The controversy surrounding COVID-19’s origin has grown steadily since the earliest days of the pandemic, when many public officials, media outlets, and scientific voices dismissed the lab-leak theory as fringe or conspiratorial. In the years since, however, the theory has gained broader consideration among lawmakers, intelligence officials, and scientists as more evidence has emerged about risky coronavirus research in Wuhan.
The latest documents do not settle the origins debate. But they add fresh weight to longstanding questions about transparency, taxpayer-funded research, congressional oversight, and the degree to which federal health officials allowed politics and institutional self-protection to shape the public narrative during one of the most consequential crises in modern history.
For many Americans, the matter now extends beyond science. It has become a test of public trust — whether government officials can be held accountable when their statements to Congress and the public conflict with later disclosures, and whether the full story of the pandemic’s beginning will finally be brought into the light.
The latest disclosures also echo reporting Worthy News published more than five years ago, when questions about a possible laboratory origin of COVID-19 were still widely dismissed by many public officials, major media outlets, and social media platforms.

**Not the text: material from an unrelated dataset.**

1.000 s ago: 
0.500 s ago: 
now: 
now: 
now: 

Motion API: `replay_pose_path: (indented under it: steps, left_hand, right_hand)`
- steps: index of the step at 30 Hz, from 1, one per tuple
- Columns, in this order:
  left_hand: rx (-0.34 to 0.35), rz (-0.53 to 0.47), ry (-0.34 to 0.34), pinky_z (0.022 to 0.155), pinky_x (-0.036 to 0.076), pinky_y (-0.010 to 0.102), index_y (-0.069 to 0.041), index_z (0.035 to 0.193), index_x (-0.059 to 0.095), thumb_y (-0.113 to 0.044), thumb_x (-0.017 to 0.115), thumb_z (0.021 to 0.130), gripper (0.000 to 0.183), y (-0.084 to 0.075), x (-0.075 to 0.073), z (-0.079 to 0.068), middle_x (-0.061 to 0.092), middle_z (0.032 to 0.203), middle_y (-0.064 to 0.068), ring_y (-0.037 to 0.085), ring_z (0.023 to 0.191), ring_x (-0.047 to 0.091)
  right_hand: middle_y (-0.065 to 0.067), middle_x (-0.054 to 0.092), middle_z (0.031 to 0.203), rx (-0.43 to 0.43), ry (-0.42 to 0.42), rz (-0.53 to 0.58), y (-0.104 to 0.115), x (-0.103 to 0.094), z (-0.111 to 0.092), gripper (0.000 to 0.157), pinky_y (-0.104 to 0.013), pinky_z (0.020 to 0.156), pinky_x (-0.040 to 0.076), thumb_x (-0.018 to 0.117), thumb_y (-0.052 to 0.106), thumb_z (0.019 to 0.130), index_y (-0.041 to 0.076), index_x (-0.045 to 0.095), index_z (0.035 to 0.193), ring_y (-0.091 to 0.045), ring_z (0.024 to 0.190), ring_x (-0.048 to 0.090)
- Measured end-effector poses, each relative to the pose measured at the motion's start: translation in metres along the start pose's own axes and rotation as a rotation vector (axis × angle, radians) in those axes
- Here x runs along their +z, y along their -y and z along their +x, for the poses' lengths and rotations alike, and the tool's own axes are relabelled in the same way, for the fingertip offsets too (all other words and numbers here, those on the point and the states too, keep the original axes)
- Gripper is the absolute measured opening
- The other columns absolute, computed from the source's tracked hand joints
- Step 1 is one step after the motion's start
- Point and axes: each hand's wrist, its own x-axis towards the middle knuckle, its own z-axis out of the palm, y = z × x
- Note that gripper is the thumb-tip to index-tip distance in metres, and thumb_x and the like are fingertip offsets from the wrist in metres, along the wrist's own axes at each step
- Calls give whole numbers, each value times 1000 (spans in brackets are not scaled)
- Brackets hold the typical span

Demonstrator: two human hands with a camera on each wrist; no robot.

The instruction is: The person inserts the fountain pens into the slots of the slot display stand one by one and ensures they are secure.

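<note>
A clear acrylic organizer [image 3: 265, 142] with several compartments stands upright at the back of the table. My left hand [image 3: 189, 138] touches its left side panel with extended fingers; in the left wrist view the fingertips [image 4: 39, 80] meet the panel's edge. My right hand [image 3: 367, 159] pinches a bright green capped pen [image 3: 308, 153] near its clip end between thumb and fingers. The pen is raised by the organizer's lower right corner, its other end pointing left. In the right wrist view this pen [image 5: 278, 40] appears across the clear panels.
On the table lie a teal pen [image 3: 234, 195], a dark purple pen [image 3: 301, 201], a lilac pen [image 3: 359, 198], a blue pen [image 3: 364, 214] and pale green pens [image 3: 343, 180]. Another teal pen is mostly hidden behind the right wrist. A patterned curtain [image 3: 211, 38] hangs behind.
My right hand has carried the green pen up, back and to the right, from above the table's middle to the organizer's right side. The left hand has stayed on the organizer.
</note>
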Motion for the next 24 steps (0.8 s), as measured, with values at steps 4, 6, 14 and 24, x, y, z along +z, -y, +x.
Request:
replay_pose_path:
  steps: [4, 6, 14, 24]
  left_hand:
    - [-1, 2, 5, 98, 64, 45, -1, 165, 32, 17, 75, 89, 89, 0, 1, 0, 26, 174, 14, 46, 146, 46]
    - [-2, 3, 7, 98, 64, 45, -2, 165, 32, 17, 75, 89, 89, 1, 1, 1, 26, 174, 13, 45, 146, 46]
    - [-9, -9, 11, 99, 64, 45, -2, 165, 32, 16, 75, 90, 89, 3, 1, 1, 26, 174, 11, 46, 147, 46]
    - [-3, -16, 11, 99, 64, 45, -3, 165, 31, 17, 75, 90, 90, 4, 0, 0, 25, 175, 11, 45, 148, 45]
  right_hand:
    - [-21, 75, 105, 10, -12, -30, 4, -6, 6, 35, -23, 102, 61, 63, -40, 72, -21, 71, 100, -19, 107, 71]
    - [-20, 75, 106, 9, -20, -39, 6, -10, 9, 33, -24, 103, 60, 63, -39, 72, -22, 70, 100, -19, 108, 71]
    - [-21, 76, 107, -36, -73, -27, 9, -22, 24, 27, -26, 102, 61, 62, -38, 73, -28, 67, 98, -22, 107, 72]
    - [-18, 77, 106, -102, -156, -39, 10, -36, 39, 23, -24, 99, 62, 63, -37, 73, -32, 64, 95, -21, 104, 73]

On Jan. 7, 2021, Worthy News reported that retired Israeli Lt. Col. Dany Shoham, a former senior intelligence analyst for the Israel Defense Forces and Israel’s Defense Ministry, believed there was a strong possibility that the virus behind the COVID-19 pandemic had escaped from a Chinese laboratory.
Shoham, a microbiologist and expert on chemical and biological warfare, was among the early voices to suggest that the Wuhan coronavirus outbreak could be linked to China’s biological research infrastructure. In an article published at the time, he argued that the initial assumption that COVID-19 had emerged naturally was coming under growing doubt from both scientists and intelligence analysts.
After publishing that report, Worthy News saw its coverage sharply suppressed across search engines and social media platforms. In the years that followed, and particularly after the release of the Twitter Files, broader concerns emerged over whether legitimate reporting and debate about COVID-19’s origins had been systematically censored or throttled.
For Worthy News, the issue is not merely retrospective. The consequences of that censorship continue to affect traffic and visibility to this day, underscoring a larger question at the heart of the COVID-19 origins debate: why were journalists, scientists, and analysts punished for asking questions that government officials are now being forced to revisit?